By Al Ahed Staff, Agencies

Nigerian authorities announced that they have secured the release of 130 schoolchildren kidnapped from a Catholic boarding school in the country’s central Niger state last month.
“The remaining 130 schoolchildren abducted by terrorists … have now been released. They are expected to arrive in Minna on Monday, and rejoin their parents for the Christmas celebration … The freedom of the schoolchildren followed a military-intelligence driven operation,” President Asiwaju Bola Ahmed Adekunle Tinubu’s aide Bayo Onanuga said in a post published on social media platform X.
The abductions took place in late November, when gunmen stormed St Mary’s co-educational boarding school in the rural hamlet of Papiri, in north-central Niger state, seizing students and staff.

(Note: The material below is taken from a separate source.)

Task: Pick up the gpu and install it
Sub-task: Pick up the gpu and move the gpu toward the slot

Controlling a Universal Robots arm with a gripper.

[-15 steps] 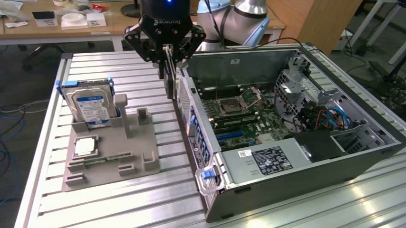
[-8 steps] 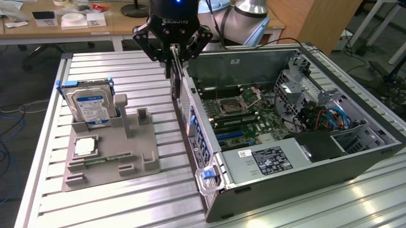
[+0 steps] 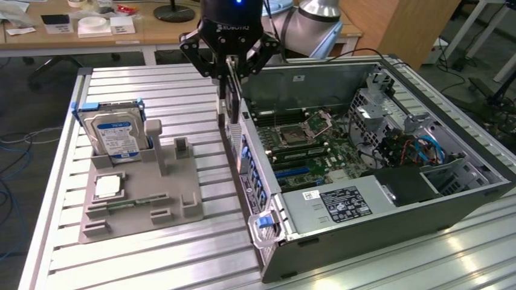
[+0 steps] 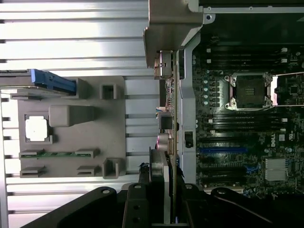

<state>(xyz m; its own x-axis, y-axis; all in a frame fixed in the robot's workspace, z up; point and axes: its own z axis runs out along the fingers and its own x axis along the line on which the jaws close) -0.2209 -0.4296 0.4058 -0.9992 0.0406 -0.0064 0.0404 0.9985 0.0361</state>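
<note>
Here's the gripper: all black, two angular linkage fingers on a blocky body, white lettering across it and a small blue light glowing on top. Behind it, the arm is a smooth silver-grey tube with a rounded cap. Up close, round pivot pins stud the thick, flat-sided black links.

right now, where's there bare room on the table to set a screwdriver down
Bare table between the grey tray and the table's near edge in the exterior view, and behind the hard drive. Crowded: the slim strip between tray and computer case, where the pincer holds the gpu.
</note>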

Since then, conflicting figures have emerged about how many people were taken and how many remained in captivity.
The Christian Association of Nigeria [CAN] said 315 students and staff were abducted, with about 50 escaping shortly after the attack and the government securing the release of roughly 100 more on December 7.
In a statement issued at the time, President Tinubu said 115 people were still being held, a figure lower than the one suggested by CAN’s initial estimate.
A UN source later said the remaining schoolchildren would be transported to Minna, the Niger state capital, on Tuesday.
Authorities have not disclosed who carried out the kidnappings or whether any ransom was paid to secure the releases.
Nigerian authorities have secured the release of 100 schoolchildren abducted by gunmen from a Catholic school last month, a United Nations source and local media confirmed Sunday.
Nigeria has experienced a resurgence of mass abductions in recent months, reviving memories of the 2014 kidnapping of schoolgirls from Chibok by the militant group Boko Haram.
Kidnappings for ransom are a common tactic used by criminal gangs and armed groups, but the scale of recent attacks has intensified concerns over the country’s fragile security situation.
In November alone, attackers abducted two dozen Muslim schoolgirls, 38 church worshippers, and a bride with her bridesmaids. Male farm workers, women and children were also taken hostage in separate incidents.
The renewed violence comes as Nigeria faces heightened international scrutiny.